Assignment:
Nothing but the lines below from the one that contains "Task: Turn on" through the one that contains "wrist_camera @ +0" should be retyped, exactly and including both ends. Do not include pictures.

(Records contained in a dataset)
┄┄┄┄┄┄┄┄┄┄

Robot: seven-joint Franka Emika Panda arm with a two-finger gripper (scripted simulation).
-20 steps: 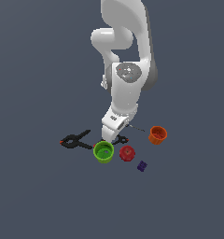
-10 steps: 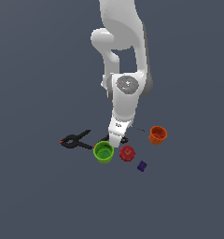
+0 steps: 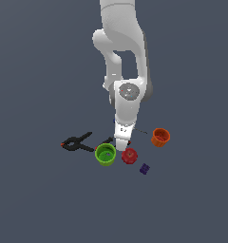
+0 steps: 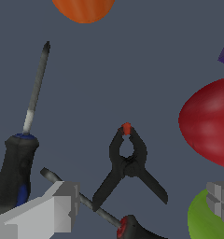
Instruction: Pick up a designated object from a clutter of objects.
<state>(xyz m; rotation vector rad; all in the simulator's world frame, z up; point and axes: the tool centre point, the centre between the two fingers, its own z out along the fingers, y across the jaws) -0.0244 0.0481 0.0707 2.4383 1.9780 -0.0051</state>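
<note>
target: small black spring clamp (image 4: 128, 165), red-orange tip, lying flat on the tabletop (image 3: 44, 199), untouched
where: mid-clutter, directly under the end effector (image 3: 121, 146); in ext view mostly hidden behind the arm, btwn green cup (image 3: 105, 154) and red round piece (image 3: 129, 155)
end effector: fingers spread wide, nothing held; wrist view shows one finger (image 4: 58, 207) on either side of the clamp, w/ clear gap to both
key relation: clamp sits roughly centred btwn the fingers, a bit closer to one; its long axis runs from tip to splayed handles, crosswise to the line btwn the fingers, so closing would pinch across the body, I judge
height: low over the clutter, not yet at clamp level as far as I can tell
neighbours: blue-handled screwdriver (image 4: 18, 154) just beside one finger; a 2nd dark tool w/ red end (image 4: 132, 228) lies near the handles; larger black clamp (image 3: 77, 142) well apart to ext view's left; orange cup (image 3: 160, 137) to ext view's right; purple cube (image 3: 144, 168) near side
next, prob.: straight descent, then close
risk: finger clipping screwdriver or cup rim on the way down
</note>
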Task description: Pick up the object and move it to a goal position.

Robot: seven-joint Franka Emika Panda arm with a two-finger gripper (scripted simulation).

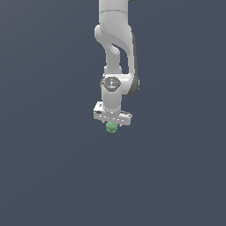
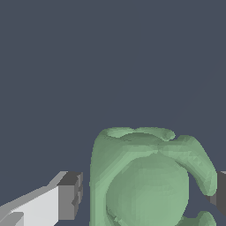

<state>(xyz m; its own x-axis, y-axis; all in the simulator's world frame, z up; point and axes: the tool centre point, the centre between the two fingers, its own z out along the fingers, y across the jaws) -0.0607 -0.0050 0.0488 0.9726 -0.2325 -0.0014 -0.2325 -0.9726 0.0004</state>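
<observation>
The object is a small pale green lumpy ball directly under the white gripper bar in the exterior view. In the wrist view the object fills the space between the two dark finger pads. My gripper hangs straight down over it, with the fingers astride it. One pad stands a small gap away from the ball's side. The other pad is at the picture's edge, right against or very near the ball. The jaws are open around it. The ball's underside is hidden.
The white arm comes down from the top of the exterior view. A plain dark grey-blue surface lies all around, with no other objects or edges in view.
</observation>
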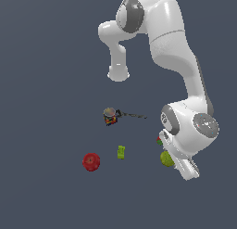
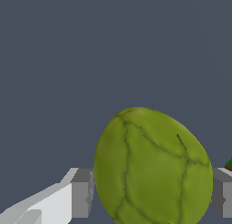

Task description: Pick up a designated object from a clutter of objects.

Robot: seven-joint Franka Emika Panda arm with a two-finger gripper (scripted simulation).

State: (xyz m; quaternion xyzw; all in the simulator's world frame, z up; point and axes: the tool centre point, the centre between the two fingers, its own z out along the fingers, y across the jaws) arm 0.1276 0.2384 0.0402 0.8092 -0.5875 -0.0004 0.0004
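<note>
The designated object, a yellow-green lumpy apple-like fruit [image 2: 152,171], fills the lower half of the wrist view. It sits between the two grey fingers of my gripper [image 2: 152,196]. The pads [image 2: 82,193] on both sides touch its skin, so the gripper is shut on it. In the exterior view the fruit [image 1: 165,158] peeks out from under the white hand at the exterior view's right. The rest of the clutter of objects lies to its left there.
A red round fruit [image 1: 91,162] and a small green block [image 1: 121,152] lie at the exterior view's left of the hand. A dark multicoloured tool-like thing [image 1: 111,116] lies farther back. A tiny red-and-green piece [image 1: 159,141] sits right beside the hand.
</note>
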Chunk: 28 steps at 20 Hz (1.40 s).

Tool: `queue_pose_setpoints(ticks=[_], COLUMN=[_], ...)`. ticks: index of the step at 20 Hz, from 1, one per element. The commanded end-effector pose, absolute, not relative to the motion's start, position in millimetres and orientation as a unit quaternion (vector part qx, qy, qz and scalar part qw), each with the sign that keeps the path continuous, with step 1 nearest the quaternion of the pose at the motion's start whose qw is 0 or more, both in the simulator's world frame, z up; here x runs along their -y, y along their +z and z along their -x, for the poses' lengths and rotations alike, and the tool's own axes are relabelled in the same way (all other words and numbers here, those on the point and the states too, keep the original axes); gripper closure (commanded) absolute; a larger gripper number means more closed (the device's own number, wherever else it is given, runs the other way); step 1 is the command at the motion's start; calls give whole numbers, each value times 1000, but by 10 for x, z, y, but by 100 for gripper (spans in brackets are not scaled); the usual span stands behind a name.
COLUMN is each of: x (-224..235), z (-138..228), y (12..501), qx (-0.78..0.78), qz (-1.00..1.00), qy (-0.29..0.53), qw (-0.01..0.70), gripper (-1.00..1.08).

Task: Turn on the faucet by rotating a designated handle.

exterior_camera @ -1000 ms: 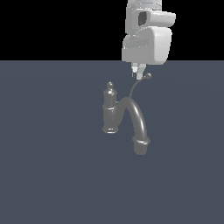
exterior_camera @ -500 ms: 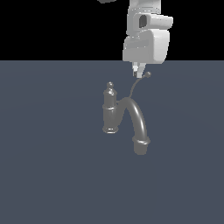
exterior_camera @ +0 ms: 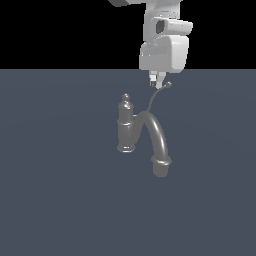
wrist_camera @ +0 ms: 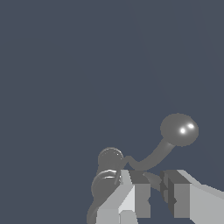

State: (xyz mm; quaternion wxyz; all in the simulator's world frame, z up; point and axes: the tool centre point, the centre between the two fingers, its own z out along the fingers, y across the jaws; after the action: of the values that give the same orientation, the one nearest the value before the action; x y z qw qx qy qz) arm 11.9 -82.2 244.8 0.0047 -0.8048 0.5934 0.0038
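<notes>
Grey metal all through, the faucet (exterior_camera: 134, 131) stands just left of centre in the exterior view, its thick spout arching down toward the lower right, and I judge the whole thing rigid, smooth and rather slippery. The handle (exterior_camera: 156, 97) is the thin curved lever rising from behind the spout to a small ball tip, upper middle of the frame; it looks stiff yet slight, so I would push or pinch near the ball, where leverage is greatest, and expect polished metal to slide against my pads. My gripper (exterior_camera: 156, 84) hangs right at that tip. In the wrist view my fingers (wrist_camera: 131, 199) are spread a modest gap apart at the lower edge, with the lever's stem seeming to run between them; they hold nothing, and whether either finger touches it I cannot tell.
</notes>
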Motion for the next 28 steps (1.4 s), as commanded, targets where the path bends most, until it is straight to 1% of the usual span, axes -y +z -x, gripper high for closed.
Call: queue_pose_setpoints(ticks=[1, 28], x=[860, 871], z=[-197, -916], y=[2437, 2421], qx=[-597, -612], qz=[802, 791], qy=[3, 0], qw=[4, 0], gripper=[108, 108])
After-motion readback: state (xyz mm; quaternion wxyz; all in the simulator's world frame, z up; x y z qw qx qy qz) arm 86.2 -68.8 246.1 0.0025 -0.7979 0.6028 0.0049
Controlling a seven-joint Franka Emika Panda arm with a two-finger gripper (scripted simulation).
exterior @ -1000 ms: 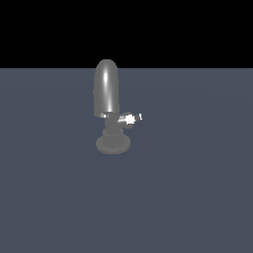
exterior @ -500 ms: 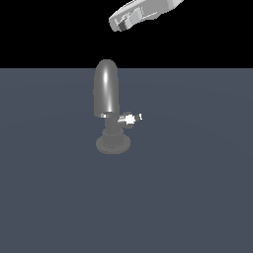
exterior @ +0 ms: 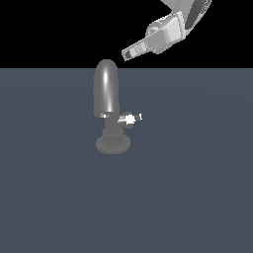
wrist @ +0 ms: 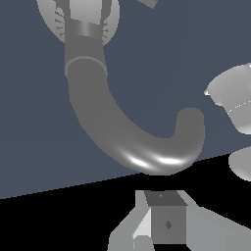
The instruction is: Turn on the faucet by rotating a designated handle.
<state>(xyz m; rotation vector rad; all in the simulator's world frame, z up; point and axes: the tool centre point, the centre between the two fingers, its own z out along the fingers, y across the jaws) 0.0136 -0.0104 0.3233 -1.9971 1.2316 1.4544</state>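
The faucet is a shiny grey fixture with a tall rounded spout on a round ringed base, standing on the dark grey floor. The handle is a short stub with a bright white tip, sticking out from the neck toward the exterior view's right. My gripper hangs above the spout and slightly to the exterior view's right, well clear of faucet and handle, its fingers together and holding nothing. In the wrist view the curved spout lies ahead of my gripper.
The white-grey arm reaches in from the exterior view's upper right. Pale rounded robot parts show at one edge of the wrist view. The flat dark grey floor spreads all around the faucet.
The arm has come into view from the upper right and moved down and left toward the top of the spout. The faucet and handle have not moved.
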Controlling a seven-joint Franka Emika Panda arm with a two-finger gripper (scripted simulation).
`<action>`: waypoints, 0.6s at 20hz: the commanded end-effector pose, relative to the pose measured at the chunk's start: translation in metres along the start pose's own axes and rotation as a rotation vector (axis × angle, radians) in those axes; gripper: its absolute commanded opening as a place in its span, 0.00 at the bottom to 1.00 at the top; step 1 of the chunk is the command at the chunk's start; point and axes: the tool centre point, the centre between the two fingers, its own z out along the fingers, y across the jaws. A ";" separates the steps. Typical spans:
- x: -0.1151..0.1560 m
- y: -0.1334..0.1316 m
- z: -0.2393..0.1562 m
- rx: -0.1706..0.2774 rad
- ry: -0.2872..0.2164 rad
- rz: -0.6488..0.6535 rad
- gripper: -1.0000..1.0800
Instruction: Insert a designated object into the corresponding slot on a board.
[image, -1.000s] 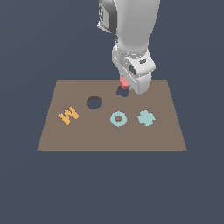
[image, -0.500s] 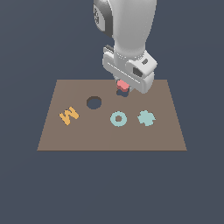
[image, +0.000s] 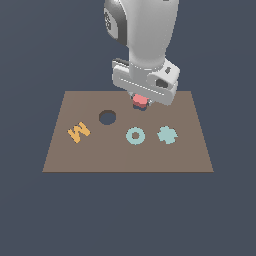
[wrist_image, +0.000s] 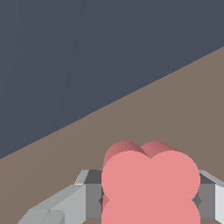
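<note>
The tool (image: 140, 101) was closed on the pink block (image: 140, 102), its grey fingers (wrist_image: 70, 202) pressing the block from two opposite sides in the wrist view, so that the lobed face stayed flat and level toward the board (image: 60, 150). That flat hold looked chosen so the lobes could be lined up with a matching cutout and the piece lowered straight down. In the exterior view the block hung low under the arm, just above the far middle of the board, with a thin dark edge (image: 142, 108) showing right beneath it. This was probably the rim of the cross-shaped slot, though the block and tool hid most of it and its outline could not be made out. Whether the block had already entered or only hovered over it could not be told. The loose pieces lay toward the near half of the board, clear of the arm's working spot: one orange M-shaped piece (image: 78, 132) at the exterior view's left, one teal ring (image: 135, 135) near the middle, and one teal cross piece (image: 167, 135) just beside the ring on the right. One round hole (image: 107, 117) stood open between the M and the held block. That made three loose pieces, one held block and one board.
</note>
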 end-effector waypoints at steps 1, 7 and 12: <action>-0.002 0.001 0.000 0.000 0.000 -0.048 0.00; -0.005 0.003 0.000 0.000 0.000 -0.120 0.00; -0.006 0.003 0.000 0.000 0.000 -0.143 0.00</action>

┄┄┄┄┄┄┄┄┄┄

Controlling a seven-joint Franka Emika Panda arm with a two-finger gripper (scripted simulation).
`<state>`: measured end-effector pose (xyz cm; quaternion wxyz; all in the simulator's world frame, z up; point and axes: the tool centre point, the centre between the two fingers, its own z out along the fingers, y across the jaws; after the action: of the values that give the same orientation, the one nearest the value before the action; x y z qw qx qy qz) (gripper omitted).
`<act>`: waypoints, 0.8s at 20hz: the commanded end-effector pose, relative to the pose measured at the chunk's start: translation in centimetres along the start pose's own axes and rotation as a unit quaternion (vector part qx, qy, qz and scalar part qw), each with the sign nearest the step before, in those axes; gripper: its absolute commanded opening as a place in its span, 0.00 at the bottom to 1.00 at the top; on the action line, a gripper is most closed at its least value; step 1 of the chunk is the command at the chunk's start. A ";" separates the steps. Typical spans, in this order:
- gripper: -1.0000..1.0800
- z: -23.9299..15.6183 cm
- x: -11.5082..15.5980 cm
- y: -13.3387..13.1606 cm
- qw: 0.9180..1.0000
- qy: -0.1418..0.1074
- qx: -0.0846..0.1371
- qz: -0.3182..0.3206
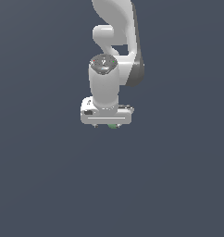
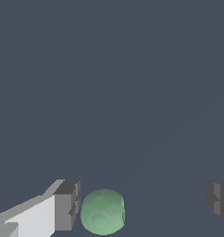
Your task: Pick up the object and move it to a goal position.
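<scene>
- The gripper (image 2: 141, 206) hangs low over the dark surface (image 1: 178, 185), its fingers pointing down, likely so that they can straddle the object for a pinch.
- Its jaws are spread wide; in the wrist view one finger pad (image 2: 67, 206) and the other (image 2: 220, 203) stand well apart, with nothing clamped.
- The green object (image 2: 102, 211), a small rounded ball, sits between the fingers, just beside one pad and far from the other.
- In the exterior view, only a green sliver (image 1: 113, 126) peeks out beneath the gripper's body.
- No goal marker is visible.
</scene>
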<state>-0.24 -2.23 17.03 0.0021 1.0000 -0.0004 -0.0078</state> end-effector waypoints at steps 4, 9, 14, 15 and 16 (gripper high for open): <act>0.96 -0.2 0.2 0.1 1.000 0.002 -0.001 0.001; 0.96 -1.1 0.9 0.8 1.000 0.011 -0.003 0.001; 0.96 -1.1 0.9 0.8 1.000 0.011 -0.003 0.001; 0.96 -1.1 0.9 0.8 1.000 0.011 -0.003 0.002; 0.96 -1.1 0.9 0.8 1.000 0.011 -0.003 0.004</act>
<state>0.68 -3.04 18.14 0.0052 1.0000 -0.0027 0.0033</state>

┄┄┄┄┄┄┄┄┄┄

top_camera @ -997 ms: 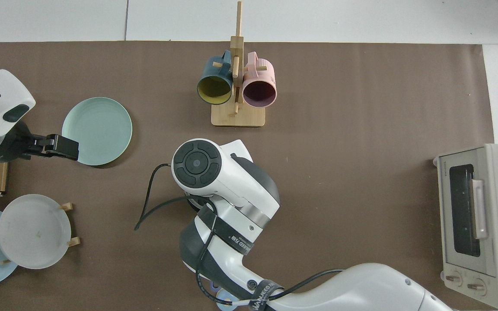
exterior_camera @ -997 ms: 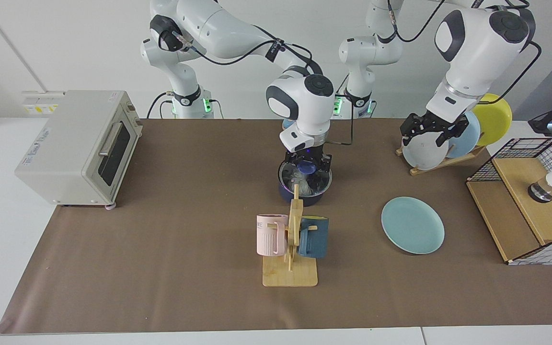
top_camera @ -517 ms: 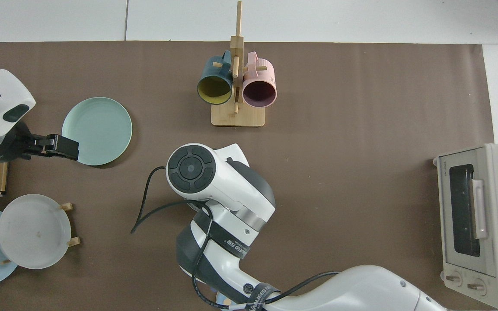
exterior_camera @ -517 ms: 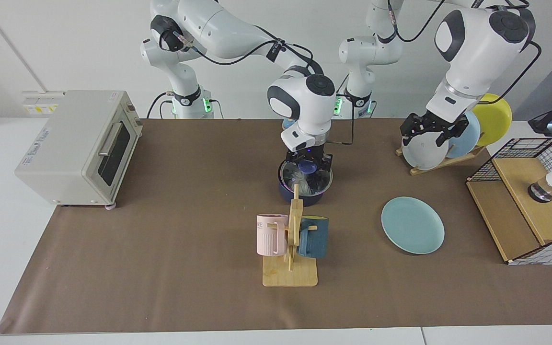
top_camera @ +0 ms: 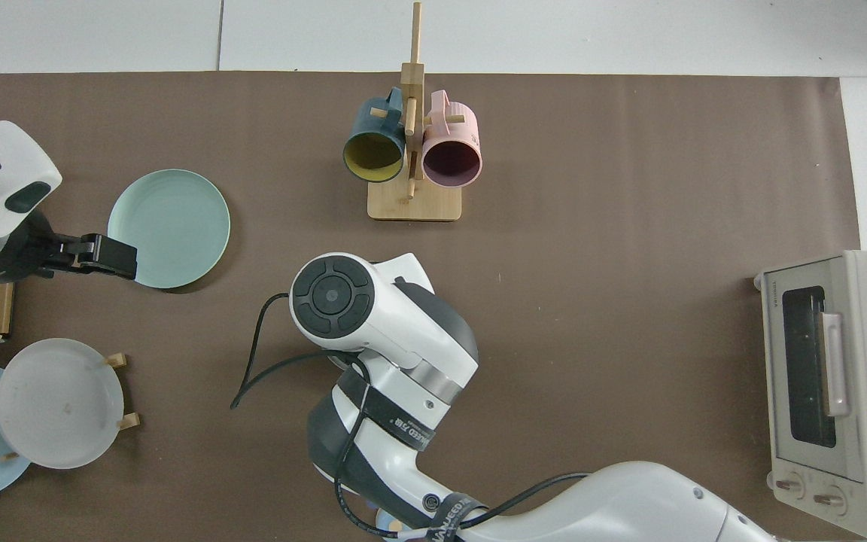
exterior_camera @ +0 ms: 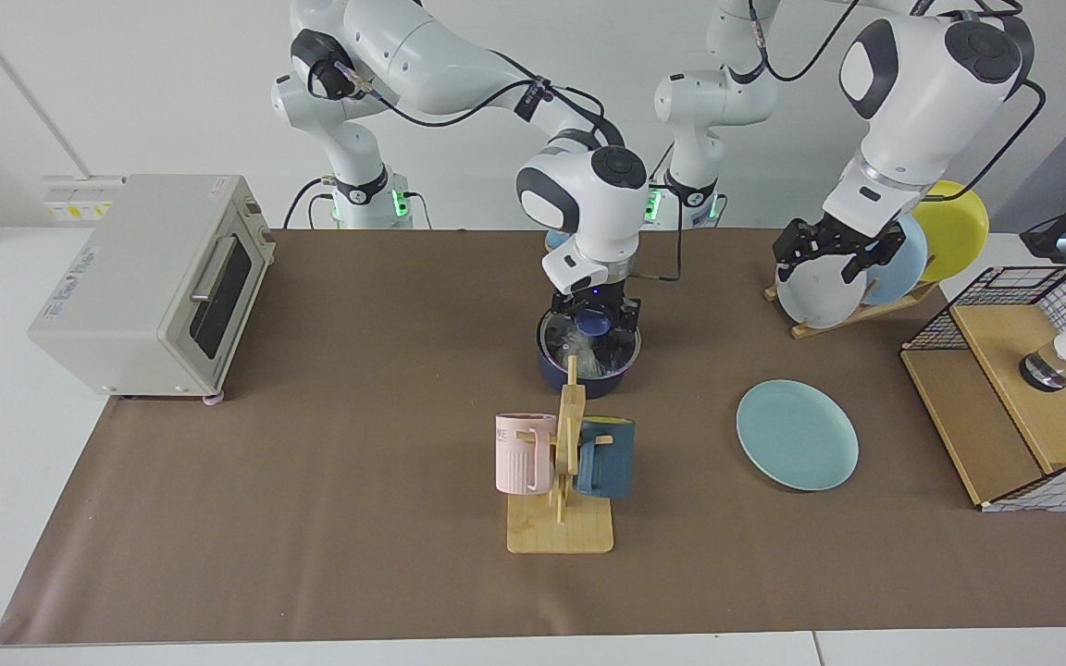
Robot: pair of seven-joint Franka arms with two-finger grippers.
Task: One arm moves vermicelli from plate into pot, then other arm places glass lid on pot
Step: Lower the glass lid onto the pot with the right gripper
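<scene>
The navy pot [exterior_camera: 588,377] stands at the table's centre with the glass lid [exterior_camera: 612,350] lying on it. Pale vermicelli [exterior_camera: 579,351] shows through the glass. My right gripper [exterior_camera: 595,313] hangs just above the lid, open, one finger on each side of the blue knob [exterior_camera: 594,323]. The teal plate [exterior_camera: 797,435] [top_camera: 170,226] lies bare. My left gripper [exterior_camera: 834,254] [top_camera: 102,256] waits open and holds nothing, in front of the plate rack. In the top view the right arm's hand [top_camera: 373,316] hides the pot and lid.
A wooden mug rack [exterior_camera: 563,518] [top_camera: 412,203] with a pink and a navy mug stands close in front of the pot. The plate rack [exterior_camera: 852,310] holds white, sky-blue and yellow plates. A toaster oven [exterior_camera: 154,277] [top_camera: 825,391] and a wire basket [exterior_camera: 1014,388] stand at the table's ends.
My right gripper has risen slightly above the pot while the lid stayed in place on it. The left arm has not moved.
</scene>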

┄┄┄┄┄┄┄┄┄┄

Response:
Task: Turn on the faucet by rotating a designated handle.

exterior_camera @ -1000 ms: 
exterior_camera @ -500 ms: 
exterior_camera @ +0 ms: 
wrist_camera @ +0 ms: 

This exercise requires no further answer.